#### [WORK TASK]
Repeat the full listing below verbatim and keep the images out.

---------- COLLECTED MATERIAL

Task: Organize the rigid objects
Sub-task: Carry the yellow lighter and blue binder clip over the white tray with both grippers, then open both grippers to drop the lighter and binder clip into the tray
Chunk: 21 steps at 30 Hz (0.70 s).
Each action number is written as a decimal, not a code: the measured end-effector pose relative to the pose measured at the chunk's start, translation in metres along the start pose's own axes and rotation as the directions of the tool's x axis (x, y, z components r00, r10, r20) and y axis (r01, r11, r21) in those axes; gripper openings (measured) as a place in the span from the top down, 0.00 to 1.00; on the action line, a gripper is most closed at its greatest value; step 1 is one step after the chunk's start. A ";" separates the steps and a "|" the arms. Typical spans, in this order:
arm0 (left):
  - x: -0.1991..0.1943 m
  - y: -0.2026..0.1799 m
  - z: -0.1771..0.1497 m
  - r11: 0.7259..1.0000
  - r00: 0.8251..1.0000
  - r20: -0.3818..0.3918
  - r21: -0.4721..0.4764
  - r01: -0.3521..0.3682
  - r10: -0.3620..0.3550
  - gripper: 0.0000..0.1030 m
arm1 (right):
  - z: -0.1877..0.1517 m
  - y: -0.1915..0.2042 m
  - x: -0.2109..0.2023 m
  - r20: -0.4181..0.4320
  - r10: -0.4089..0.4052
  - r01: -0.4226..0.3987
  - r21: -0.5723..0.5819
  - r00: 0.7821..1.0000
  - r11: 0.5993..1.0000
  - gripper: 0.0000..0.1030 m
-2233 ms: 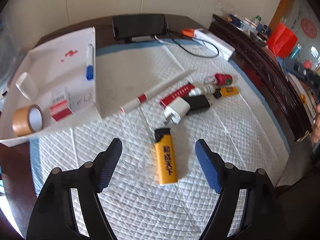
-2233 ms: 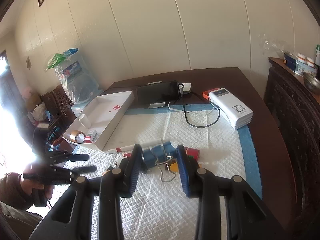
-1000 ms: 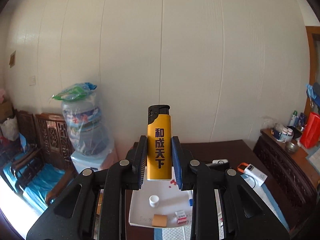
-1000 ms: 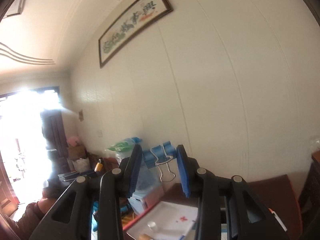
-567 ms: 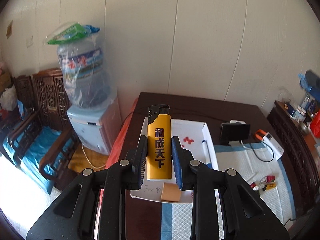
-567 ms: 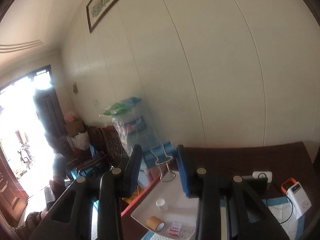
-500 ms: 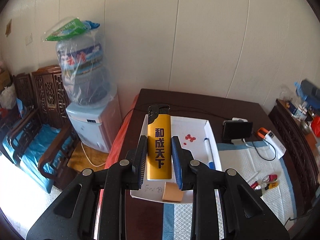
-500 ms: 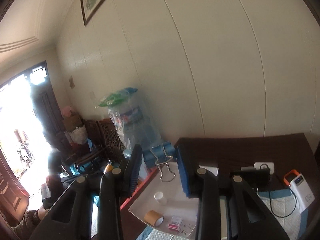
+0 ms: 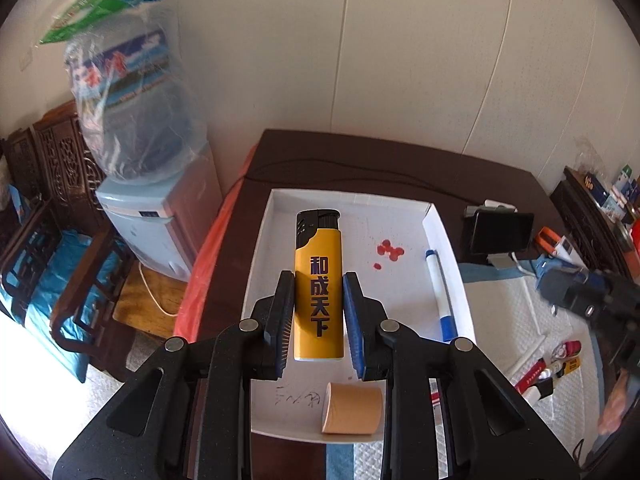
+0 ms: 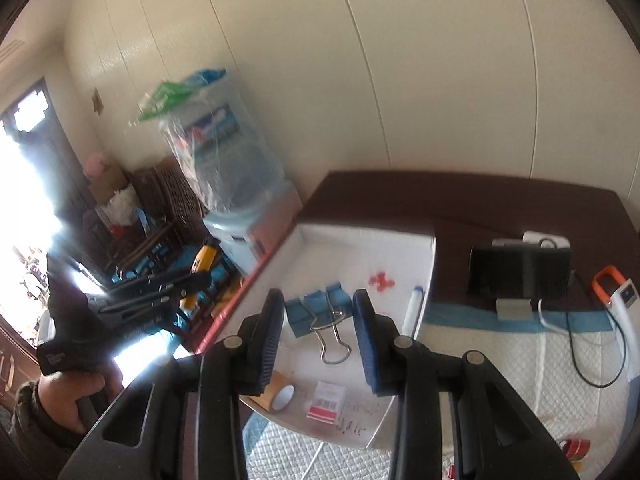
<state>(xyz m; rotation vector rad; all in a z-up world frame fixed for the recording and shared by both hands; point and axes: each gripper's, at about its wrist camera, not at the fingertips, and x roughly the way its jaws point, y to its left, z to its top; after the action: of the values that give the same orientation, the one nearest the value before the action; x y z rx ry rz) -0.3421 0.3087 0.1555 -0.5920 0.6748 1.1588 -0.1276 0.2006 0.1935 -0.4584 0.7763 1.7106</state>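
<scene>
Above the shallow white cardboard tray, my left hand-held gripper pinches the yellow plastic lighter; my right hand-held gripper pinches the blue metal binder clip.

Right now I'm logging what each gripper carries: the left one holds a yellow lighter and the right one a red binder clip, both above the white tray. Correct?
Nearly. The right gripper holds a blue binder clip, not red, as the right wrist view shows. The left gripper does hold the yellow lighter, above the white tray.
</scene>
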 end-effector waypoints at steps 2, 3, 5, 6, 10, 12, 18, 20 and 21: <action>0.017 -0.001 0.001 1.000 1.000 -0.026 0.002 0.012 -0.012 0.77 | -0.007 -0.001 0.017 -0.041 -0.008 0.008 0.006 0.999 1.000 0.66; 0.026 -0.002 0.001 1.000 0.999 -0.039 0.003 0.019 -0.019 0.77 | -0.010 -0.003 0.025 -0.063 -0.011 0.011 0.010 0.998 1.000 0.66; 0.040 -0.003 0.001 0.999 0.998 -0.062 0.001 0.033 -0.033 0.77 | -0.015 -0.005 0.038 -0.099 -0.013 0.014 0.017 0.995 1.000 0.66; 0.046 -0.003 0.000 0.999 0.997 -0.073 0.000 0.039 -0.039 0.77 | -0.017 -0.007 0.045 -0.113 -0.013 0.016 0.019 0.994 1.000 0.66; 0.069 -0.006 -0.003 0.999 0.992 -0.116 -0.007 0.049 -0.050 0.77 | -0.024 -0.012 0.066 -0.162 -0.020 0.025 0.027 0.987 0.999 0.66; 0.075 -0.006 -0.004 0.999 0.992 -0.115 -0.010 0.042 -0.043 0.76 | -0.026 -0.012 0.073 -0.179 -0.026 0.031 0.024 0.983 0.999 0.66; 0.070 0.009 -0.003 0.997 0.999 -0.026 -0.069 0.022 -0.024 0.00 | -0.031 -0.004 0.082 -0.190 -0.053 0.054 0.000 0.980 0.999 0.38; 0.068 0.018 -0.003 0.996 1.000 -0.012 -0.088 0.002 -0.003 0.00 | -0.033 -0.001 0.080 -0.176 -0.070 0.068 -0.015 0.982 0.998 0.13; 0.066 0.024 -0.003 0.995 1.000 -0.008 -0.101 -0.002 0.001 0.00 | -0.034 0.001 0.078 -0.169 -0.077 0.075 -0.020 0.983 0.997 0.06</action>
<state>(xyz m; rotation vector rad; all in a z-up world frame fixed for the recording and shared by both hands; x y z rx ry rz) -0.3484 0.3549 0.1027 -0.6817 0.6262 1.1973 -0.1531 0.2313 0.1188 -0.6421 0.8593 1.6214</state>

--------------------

#### [RESPONSE AREA]
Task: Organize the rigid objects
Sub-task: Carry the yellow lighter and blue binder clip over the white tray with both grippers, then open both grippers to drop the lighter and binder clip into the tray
Chunk: 21 steps at 30 Hz (0.70 s).
Each action number is written as a decimal, not a code: the measured end-effector pose relative to the pose measured at the chunk's start, translation in metres along the start pose's own axes and rotation as the directions of the tool's x axis (x, y, z components r00, r10, r20) and y axis (r01, r11, r21) in those axes; gripper openings (measured) as a place in the span from the top down, 0.00 to 1.00; on the action line, a gripper is most closed at its greatest value; step 1 is one step after the chunk's start. A ";" separates the steps and a "|" the arms. Typical spans, in this order:
arm0 (left):
  - x: -0.1991..0.1943 m
  - y: -0.2026..0.1799 m
  - z: -0.1771..0.1497 m
  - r11: 0.7259..1.0000
  - r00: 0.8251..1.0000
  - r20: -0.3818..0.3918
  - r21: -0.4721..0.4764
  - r01: -0.3521..0.3682
  - r10: -0.3620..0.3550
  - gripper: 0.0000..0.1030 m
arm1 (right):
  - z: -0.1877..0.1517 m
  - y: -0.1915..0.2042 m
  - x: -0.2109..0.2023 m
  - r20: -0.4181..0.4320
  - r10: -0.4089..0.4052
  - r01: -0.4226..0.3987
  - r21: -0.5723..0.5819
  - r00: 0.7821..1.0000
  - r11: 0.5993..1.0000
  - gripper: 0.0000..0.1030 m
-2233 ms: 
-2233 ms: 
-1000 ms: 
-1000 ms: 
-567 ms: 
-567 ms: 
-500 ms: 
-500 ms: 
+0 ms: 
+0 ms: 
<state>(xyz m; rotation vector rad; all in a z-up world frame fixed for the recording and shared by both hands; point and axes: each gripper's, at about its wrist camera, not at the fingertips, and x roughly the way its jaws point, y to its left, z to its top; after the action: of the values that give the same orientation, the one nearest the value before the action; x y z rx ry rz) -0.3421 0.3087 0.1555 -0.5920 0.6748 1.1588 -0.1276 0.2006 0.1935 -0.4584 0.7763 1.7106</state>
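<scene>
Above the shallow white cardboard tray, my left hand-held gripper pinches the yellow plastic lighter; my right hand-held gripper pinches the blue metal binder clip.

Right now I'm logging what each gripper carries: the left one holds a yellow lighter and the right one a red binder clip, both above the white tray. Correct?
Nearly. The right gripper holds a blue binder clip, not red, as the right wrist view shows. The left gripper does hold the yellow lighter, above the white tray.
</scene>
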 end-effector waypoints at steps 2, 3, 5, 6, 10, 12, 18, 20 and 21: <action>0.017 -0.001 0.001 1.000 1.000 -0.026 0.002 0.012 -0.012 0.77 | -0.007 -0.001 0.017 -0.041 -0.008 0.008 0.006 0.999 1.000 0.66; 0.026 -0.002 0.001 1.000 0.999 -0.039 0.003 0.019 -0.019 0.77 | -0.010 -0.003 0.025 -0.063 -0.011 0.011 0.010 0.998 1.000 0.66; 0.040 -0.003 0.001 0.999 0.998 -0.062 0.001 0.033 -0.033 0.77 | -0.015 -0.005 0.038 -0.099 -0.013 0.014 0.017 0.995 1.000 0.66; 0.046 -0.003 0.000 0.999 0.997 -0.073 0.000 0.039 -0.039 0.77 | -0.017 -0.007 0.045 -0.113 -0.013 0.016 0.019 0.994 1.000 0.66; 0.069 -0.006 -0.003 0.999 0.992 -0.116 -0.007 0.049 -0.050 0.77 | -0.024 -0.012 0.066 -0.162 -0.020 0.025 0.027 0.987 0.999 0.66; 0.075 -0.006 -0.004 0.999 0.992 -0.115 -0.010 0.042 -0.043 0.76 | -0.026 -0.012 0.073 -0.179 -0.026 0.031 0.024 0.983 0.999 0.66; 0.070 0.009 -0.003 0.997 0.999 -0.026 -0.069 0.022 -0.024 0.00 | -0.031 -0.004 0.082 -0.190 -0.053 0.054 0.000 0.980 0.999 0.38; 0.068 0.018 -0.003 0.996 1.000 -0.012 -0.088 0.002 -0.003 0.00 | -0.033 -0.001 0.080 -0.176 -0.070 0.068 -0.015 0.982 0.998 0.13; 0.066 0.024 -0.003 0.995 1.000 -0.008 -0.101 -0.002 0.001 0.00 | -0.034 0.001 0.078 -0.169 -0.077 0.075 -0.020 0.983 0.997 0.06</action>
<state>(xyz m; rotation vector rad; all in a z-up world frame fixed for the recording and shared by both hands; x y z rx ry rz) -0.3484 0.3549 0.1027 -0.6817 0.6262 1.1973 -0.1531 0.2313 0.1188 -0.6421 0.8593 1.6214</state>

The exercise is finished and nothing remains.